Debate Club

Should the Government Help Homeowners With Underwater Mortgages? >

Obama's Mortgage Plan About Politics, Not Economics

Obama's housing plan is a political trick that carries little economic impact

February 6, 2012

About Anthony Sanders:

Anthony Sanders is a senior scholar at the Mercatus Center at George Mason University and a real estate finance professor at George Mason University.

The president's plan to refinance about 1 million borrowers to current mortgage rates though the Federal Housing Administration resembles a Super-Lotto drawing (or Publisher's Clearinghouse Sweepstakes) rather than serious legislation to improve foreclosures or salvage the struggling housing market. In fact, the president's plan for the FHA is similar to the plans he already signed by executive order to encourage Fannie Mae and Freddie Mac to refinance anyone who is current on their mortgage, regardless of credit score or negative equity. These plans are simply bad housing policy.

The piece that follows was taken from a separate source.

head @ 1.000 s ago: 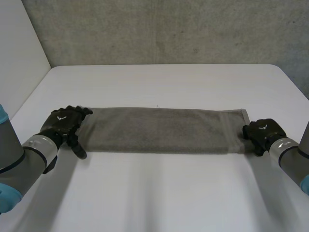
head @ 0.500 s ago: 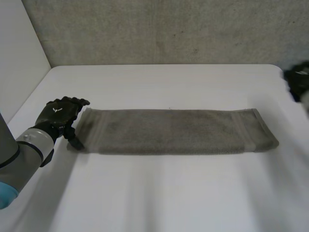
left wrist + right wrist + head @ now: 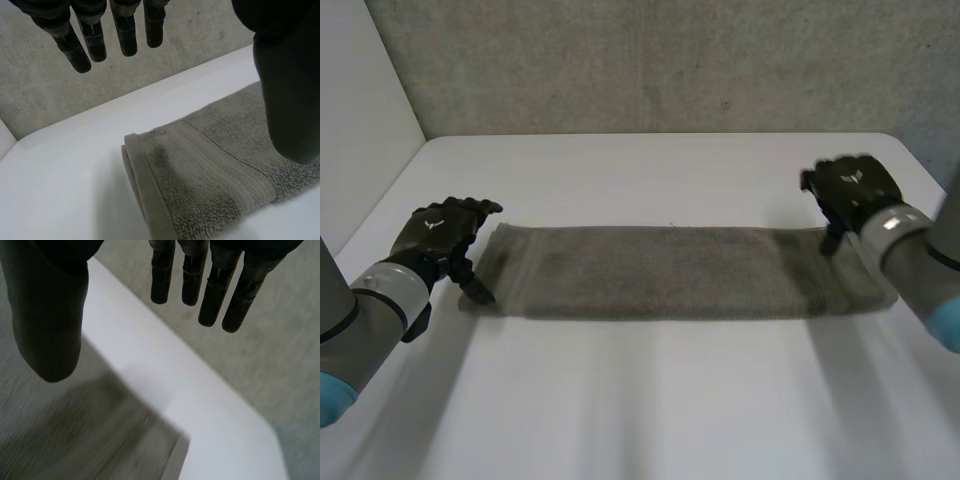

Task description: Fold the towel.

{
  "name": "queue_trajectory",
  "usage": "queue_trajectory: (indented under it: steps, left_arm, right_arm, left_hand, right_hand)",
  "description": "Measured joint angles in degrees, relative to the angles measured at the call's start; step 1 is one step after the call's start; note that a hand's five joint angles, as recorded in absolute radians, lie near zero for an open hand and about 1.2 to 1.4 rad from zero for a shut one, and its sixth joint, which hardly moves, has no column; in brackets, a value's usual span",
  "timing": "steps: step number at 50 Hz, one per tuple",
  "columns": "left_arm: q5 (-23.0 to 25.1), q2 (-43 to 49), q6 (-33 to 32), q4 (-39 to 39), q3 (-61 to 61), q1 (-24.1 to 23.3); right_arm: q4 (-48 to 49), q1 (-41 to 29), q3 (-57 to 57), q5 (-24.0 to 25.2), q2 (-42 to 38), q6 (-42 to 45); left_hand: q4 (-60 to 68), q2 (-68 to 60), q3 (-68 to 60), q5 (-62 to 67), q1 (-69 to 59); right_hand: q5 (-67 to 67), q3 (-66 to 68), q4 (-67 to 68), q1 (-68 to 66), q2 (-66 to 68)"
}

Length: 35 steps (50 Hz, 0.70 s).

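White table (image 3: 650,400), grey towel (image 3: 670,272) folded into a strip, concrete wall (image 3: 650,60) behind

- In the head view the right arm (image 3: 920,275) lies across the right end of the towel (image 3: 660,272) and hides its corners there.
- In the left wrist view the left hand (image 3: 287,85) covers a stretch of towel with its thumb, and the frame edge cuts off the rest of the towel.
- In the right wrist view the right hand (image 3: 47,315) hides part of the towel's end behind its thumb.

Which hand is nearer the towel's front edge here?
Left. The left hand is beside the towel at its left end, thumb reaching toward the front corner; the right hand is by the back right corner.
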<state>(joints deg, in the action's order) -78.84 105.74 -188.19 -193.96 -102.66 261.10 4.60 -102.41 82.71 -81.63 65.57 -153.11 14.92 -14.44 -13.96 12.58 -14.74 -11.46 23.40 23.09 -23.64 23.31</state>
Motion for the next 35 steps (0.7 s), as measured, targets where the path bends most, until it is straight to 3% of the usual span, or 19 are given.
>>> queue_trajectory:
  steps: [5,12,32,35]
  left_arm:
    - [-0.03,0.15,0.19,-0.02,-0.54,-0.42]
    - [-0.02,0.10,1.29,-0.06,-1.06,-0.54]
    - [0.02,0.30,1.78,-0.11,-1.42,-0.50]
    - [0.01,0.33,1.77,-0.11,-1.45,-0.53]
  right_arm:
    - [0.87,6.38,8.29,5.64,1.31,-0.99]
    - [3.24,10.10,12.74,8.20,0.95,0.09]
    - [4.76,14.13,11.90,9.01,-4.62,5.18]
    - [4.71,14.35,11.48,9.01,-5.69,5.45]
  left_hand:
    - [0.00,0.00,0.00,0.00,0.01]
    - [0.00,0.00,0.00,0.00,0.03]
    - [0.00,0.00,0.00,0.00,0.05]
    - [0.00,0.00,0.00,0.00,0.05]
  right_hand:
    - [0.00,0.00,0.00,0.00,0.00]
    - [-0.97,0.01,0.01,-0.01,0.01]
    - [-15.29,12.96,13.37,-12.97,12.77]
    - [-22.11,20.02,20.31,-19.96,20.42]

First, there is no evidence that giving loan modifications to performing borrowers will make any difference to mortgage defaults, other than being an election year gift from President Obama. Nor is there any evidence that principal write-down will reduce mortgage defaults or salvage the struggling housing market.

[Check out the U.S. News housing blog The Home Front.]

Government programs encouraging Fannie Mae and Freddie Mac to perform mortgage refinancing to all eligible borrowers is simply off-balance sheet fiscal policy. Personal consumption expenditures in the United States are around $3.7 trillion annually (about 70 percent of GDP). If 3 million homeowners refinance their mortgage for an average annual savings of $6,000, that is an additional $18 billion annually for consumers. Or less than one half of 1 percent increase in personal consumption expenditures. That is barely noticeable. The FHA plan, which is on-balance sheet, would add an additional $6 billion, or 0.16 percent to personal consumption expenditures. And that assumes that everyone who receives a mortgage payment reduction or principal write-down immediately spends it. If anything, we are seeing more households saving rather than spending (personal consumption expenditures were flat in December while personal savings increased). No matter how we massage the data, the economic impact of HARP 2.0 and the proposed FHA refi plan is virtually nonexistent.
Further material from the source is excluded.